Re: [Wikitech-l] wiktionary

11 Feb 2004


      On Wednesday 11 February 2004 13:14, brian suda wrote:
...
this is a message based on a conversation about revamping the wiktionary
service so that it contained more structured data. In it's current form it
is a Wiki about words. This does not allow for easy connections to be made
between Thesarus words, translations, etc.
Hopefully, with some help, brainstorming, and experience we can hammer out
a better system to store, look-up, and access dictionary words.
I've got loads of ideas about how to implement some of this, but others
know more about how to include rollbacks, versioning, and deletion, of
material.
If people are interested in can post some more indepth ideas about what (i
think) would need to be built and get some feedback about planning for
other languages, special cases, migration, and future additions.
Though I am not active in Wiktionary, I am thinking about this for a while. I 
think that MediaWiki software, great as it is, is not adequate enough for 
creating a dictionary and that new software has to be made from scratch. I 
call this kind of software WikiBase - a database in which (more or less) each 
field acts like a wiki page - it could be changed anytime, has an edit 
history, could be discussed etc...
In its simplest form, the database of a dictionary might have four tables:
words: ID|word
concepts: ID|concept
languages: ID|language
meanings: wordID|languageID|conceptID
They could be connected like this:
words:
1|egg
2|jaje
concepts:
1|Something laid by a hen
languages:
1|English
2|Serbian
meanings:
1|1|1
2|2|1
That is, the word "egg" in language called "English" has the meaning of 
"Something laid by a hen", and the word "jaje" in language called "Serbian" 

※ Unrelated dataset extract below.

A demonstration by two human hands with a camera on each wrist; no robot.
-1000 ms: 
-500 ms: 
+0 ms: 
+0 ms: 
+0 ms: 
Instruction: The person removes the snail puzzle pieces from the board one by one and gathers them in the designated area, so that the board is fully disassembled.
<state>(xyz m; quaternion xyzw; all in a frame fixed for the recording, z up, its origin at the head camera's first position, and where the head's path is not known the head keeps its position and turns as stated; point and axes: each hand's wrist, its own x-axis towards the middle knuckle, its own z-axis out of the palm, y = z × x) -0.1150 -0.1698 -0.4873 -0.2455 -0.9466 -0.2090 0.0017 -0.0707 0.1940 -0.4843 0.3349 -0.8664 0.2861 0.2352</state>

has the same meaning. Now, this has obvious flaws, but I have not envisioned 
the database to be so simple. To cut to the point, I think that following 
structure would be enough for satisfying all needs of a dictionary (WARNING: 
long and sometimes confusing text ahead):
writings: ID|spelling
readings: ID|reading
languages: ID|language|dialect|place|time|group
basics: ID|basic
words: ID|languageID|writingID|readingID
grammar: wordID|relation|wordID
concepts: basicID|relation|basicID
meanings: wordID|basicID
Now, how would all this work. I will use as an example english word "hair" for 
which three Serbian words exist: "kosa" (hair on one's head), "dlaka" (a 
hair) or "malja" (a hair on body).
Table "writlings" contain exact words as written on paper:
writings:
1|hair
2|kosa
3|dlaka
4|malja
5|hairs
Table "readings" contains readings of the words. I guess that it might be the 
easiest to use an internal format for this, which could be externally 
represented as IPA or SAMPA. Of course, for some languages, the readings 
could be autogenerated.
readings:
1|hejr
2|kosa
3|dlaka
4|mal<sup>j</sup>a
5|mal<sup>j</sup>e
(Note that here some IDs are the same; this of course need not be the case.)

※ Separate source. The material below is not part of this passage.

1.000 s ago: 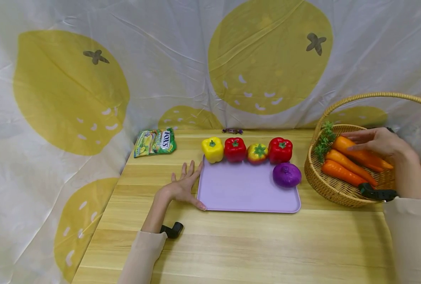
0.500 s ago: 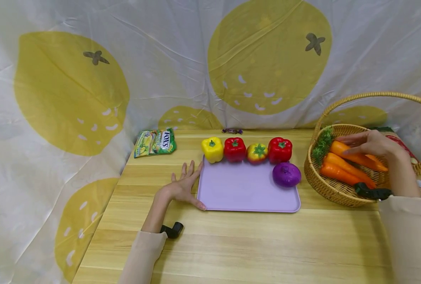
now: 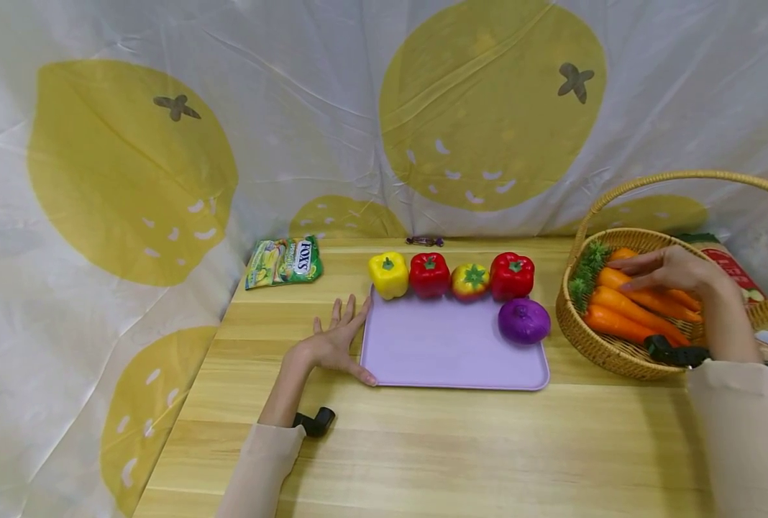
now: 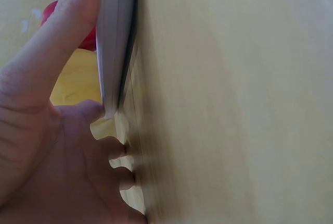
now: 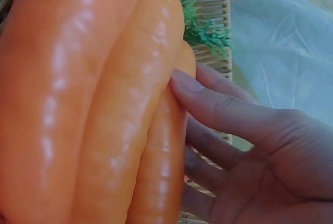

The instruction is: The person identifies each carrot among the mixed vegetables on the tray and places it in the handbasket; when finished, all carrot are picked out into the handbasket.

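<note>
In the head view my left hand lies with spread fingers at the left edge of a lilac tray. Its thumb touches the near left corner; the left wrist view shows the tray rim between thumb and fingers. My right hand reaches into a wicker basket and grips an orange carrot, thumb on top and fingers round the far side. Other carrots lie alongside, their green tops against the basket's left wall. In the right wrist view the thumb overlaps the gripped carrot.
Along the tray's far edge sit a yellow pepper, two red peppers and a yellow-red fruit. A purple onion rests at its right. A FOX'S bag and wrapped candy lie behind. The basket's tall handle arches above.
My right hand has shifted slightly left inside the basket, and the carrots have moved a little under it. Another carrot's end now shows behind the gripped one. The left hand stays put.
</note>
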Demonstrator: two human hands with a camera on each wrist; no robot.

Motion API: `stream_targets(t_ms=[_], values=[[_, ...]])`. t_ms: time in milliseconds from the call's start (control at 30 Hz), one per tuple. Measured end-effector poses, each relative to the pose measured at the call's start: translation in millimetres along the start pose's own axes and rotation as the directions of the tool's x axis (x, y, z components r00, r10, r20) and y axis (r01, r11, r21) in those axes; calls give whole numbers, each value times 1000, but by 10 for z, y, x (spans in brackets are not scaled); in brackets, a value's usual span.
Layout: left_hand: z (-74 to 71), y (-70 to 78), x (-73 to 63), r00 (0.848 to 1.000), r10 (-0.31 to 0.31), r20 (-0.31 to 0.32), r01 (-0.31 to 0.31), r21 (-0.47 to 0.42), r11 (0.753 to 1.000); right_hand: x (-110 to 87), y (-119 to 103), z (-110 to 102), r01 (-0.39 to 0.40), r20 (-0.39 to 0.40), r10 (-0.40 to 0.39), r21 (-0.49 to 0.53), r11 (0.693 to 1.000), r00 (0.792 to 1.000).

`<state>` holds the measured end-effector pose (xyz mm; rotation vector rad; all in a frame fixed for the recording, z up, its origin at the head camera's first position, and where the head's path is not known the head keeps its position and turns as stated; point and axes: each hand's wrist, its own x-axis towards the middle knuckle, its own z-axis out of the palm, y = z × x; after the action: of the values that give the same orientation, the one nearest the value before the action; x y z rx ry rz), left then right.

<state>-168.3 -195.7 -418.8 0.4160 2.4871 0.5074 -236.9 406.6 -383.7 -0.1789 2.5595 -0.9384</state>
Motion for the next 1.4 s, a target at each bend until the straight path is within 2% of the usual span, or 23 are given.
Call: stream_targets(t_ms=[300, 533, 833, 1067, 1400], values=[[12, 6, 5, 1000, 1, -3, -1, 7, 1000, 19, 60, 58, -6, 61, 0, 113, 994, 998], [10, 15, 6, 1000, 4, -3, -4, 11, 1000, 20, 108, 45, -16, 67, 5, 157, 987, 998], [1, 21, 10, 1000, 6, -4, -6, 9, 1000, 41, 167, 23, -23, 104, -6, 277, 961, 995], [-2, 17, 11, 1000, 2, -4, -2, 9, 1000, 38, 169, 47, -19, 88, -5, 274, 962, 996], [1, 15, 2, 1000, 3, -2, -3, 9, 1000, 47, 203, 77, 19, 69, -46, 342, 940, 997]])
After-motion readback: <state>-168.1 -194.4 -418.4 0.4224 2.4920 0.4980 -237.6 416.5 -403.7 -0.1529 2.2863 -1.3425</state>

Table "languages" contains data about languages. I was thinking big and 
allowed for ability of defining various dialects, regions, exact (or not 
exact) time at which a word was in use, and slang (of a certain social 
group). Perhaps this table needs a bit more work, but the basic idea is 
there. In this example, I'll use only the language name and forget about the 
rest:
languages:
1|English
2|Serbian
The last of basic tables, "basics", describes basic concepts.
basics:
1|A bunch of hairs on someone's head
2|A ceratinous outgrowth that covers human body
3|A single hair on someone's head
4|A single hair that is not on someone's head
Rest of the tables shows relations among IDs of these tables. Table "words" 

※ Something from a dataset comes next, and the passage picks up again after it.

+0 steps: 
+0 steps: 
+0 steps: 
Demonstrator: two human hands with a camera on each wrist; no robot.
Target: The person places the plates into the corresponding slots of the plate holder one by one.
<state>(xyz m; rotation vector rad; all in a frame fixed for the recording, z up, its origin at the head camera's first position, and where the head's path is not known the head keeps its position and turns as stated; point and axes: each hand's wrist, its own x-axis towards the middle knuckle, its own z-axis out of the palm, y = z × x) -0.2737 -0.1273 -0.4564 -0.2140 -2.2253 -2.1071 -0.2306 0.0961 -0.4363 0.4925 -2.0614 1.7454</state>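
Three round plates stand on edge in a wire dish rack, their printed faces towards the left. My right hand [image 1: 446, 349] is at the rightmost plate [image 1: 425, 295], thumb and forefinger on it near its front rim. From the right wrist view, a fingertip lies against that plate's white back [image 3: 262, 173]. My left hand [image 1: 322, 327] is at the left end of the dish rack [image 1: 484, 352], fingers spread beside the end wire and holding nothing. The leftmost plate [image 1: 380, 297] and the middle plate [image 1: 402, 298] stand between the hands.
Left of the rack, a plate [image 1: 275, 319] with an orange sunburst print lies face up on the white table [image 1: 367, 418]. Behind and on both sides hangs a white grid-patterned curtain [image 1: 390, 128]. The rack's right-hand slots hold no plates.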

shows which writing has which spelling in which language.
words:
1|1|1|1
2|2|2|2
3|2|3|3
4|2|4|4
5|1|5|NULL
6|2|NULL|5
I'll expand the table:
1|English|hair|hejr
2|Serbian|kosa|kosa
3|Serbian|dlaka|dlaka
4|Serbian|malja|mal<sup>j</sup>a
5|English|hairs|NULL
6|Serbian|NULL|mal<sup>j</sup>e
Note that how English word "hairs" is read is currently not known and how a 
certain Serbian word is actually written is also currently not known. It 
doesn't matter.
Now, table "grammar" explains grammatical relations between the words:
1|root|1
2|root|2
3|root|3
4|root|4
5|plural|1
6|plural|4
Expanded:
hair|root|hair
kosa|root|kosa
dlaka|root|dlaka
malja|root|malja
hairs|plural|hair
malje|plural|malja
I will explain what this "root" property means later when I explain how to 
actually query the database.
Table "concepts" is similar, except that it explains relations of the 
basic concepts:
1|mass/root|1
2|root|2
3|root|3
4|root|4
2|includes|3
2|includes|4
I will not expand the table but rather show the table "basics" again.
basics:
1|A bunch of hairs on someone's head
2|A ceratinous outgrowth that covers human body
3|A single hair on someone's head
4|A single hair that is not on someone's head
FINALLY, table "meanings" attaches words to concepts.
1|1
2|1
2|2
3|3
4|4
5|5
Now, how to read the dictionary. Suppose that you want to know what the word 
"hairs" means in English language. You go to the table "writings" and find 
"hairs" which has an ID of 5. Then you go to the table "languages" and find 
"Englihs" with an ID of 1. You go to the table "words" and see that ID for 
this word is 5 (along the way you might pick up reading of a word). Now you 
go to the table "grammar" and see that the word 5 is actually plural form of 
the word 1. In the same table you examine the word 1 and see that it is a 
root word; that is, one attached to a concept. Now, when you have found out 
that, search in "meanings" what concepts are attached to the root word 1 and 
you will see that there are two: concept 1 and 2. In the table "concepts" you 
search for them and find out that concept 2 is a root concept and concept 1 
is also a root concept, but one of a mass concept; that is, of a thing that 
comes in an undistinguished mass. Finally you have:
'''hairs''':
1. ((rarely) plural denoting different kinds of) A bunch of hairs on someone's 
head
2. (plural) A ceratinous outgrowth that covers human body
Want to get Serbian translation? You go back through the tables, starting from 
basic concepts 1 and 2. You see in table "concepts" that concept 2 includes 
in itself concepts 3 and 4. You to the table "meanings" and see that concepts 
1, 2, 3 and 4 correspond to words meanings 1, 2, 3, and 4; grammar is now not 
important, and in tabke "words" you see that only words 2, 3 and 4 are of 
Serbian language, and in "writings" that they are "kosa", "dlaka" and 
"malja". You now may go back and get their exact meanings and find exact 
translation that you need - more then usual dictionary has to offer.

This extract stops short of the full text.